I do concede that there have been a few bright spots in Congo music lately. Of course, I loved the two Congotronics releases on CramWorld. Another artist who redeems Congo music for me is the great Bozi Boziana.
Bozi got his start in Zaïko Langa-Langa, the first and most influential of the "New Wave" bands that burst onto the Kinshasa scene toward the end of the '60s. From there he journeyed through a veritable "Who's Who" of the Congo music world: Isifi Lokolé, Yoka Lokolé, Langa-Langa Stars and the Choc Stars, finally establishing his own Anti-Choc about twenty years ago.
Anti-Choc's first releases were decent enough party music but I think Boziana realized something was missing because around '88 he started teaming up with a series of spunky female vocalists - notably Joly (or Jolie) Detta (with Bozi Boziana, above) and Déesse (or Deyess) Mukangi, and the results were nothing less than sublime. The best of his recordings with these two stellar singers were gathered in two compilations issued around 1997 by Ngoyarto, now sadly out of print.
Here are two recordings from Anti-Choc's early work, enjoyable if rather formulaic examples of the Kinshasa/Paris sound as it existed in the late '80s, featuring light-fingered guitar playing and noteworthy vocals marred by rather irritating synthesizer work. "Adieu l'Ami" is from Anti-Choc (Sterns 1022, 1988):
Anti-Choc - Adieu l'Ami
"Pot Pourri 18 Ans de Succes," from 18 Ans de Succes (Mualaba Lukusa SIC 003, 1988) is a medley of tunes Bozi Boziana recorded with various groups throughout the Seventies and Eighties.

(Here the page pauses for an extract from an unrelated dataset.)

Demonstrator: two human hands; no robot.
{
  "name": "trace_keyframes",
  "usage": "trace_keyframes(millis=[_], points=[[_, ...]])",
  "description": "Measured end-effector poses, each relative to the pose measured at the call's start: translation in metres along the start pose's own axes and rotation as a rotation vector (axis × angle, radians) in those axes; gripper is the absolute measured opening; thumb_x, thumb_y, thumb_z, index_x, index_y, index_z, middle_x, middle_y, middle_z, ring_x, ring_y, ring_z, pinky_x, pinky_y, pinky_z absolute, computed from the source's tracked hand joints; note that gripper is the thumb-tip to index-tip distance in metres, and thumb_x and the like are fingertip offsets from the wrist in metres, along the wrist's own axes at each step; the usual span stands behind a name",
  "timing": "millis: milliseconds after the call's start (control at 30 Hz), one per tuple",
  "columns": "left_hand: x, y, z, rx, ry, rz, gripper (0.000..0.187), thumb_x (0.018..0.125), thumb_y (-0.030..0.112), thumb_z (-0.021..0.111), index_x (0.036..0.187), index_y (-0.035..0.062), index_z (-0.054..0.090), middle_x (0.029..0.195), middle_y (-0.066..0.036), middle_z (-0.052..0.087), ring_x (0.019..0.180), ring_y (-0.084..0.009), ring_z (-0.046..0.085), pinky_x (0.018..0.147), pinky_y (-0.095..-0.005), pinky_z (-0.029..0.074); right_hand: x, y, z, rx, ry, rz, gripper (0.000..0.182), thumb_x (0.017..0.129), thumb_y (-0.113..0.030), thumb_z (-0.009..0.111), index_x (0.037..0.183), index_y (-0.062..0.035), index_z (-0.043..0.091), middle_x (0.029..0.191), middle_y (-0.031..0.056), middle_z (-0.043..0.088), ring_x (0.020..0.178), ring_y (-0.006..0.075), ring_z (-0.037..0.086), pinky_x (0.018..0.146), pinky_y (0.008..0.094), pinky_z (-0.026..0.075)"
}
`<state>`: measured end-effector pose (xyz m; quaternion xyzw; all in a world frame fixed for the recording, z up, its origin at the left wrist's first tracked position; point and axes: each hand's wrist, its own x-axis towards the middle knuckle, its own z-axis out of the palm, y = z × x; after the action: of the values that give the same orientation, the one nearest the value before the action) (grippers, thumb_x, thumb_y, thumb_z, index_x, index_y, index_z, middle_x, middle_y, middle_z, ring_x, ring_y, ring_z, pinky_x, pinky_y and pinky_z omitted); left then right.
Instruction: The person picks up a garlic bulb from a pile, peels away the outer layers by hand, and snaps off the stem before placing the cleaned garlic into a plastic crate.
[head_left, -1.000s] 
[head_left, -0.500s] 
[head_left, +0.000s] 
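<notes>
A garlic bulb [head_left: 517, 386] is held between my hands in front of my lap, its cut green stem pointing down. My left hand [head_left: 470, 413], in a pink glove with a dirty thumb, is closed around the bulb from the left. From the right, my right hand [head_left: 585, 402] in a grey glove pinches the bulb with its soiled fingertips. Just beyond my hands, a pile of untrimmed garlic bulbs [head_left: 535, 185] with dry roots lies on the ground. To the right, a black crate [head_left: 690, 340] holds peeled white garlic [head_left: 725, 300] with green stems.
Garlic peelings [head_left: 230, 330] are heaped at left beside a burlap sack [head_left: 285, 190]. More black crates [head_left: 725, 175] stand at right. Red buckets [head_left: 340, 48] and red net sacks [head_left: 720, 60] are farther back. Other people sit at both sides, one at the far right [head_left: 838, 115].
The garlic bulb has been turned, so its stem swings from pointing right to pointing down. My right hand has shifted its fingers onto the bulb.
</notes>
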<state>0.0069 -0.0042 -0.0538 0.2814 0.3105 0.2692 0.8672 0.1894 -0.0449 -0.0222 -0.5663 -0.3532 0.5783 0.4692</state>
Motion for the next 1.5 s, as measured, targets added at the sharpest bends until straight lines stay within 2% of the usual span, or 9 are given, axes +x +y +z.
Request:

The complete playlist is as follows:
1. Tshala (Choc-Stars)Bozi Boziana & Anti-Choc - Pot Pourri 18 Ans de Succes
2. Touou Muana CFA (Zaïko Langa-Langa)
3. Diana Ya Mama (Zaïko Langa-Langa)
4. La-Mignone (Langa-Langa Stars)
5. Alena (Choc-Stars)
6. Sandu Kotti (Choc-Stars)
7. Sisina (Choc-Stars)
8. Expplication Sisi (Anti-Choc)
Now here's where I prove my point that the collaboration of Bozi Boziana, Déesse Mukangi and Joly Detta marked a quantum leap forward for Anti-Choc and Congo music in general. Bozi Boziana has one of the sweetest, most plaintive voices in African music. Of course, I don't understand Lingala, but he usually sounds like he's hurtin'! But listen to Bozi when he teams up with those two sassy ladies, Joly and Déesse. Talk about synergy! The interplay between the voices, guitar and synthesizer in these tracks is unequaled. The first three tunes here are taken from The Collection Bozi Boziana Vol. 1 featuring Jolly Detta & Déesse (Ngoyarto NG 020), the last two from The Collection Bozi Boziana Vol. 2 featuring Déesse, Scola Miel (Nza Wissa) & Betty (Ngoyarto NG 021):
Bozi Boziana & Anti-Choc w. Joly Detta - La Reine de Sabah
Bozi Boziana & Anti-Choc w. Joly Detta - Evelyne
Bozi Boziana & Anti-Choc w. Déesse - Ba Bokilo
Bozi Boziana & Anti-Choc w. Déesse - Fleur de Lys
Bozi Boziana & Anti-Choc w. Déesse - Lelo Makambo Lobi Makambo
It makes you wonder why more African bands don't make use of female vocalists. Of course, Tabu Ley and Afrisa International had M'Bilia Bel (before their rancorous falling-out), and Franco and TPOK Jazz made use of Joly Detta herself on one memorable recording, but this great cultural resource has generally been underutilized.
Déesse has made a couple of solo recordings (Little Goddess on Sterns [STCD 1040, 1992] was a standout), while providing backup vocals on a number of recordings. Joly Detta, sadly, has kept under the radar, but you can view her in a wonderful recording with TPOK Jazz here.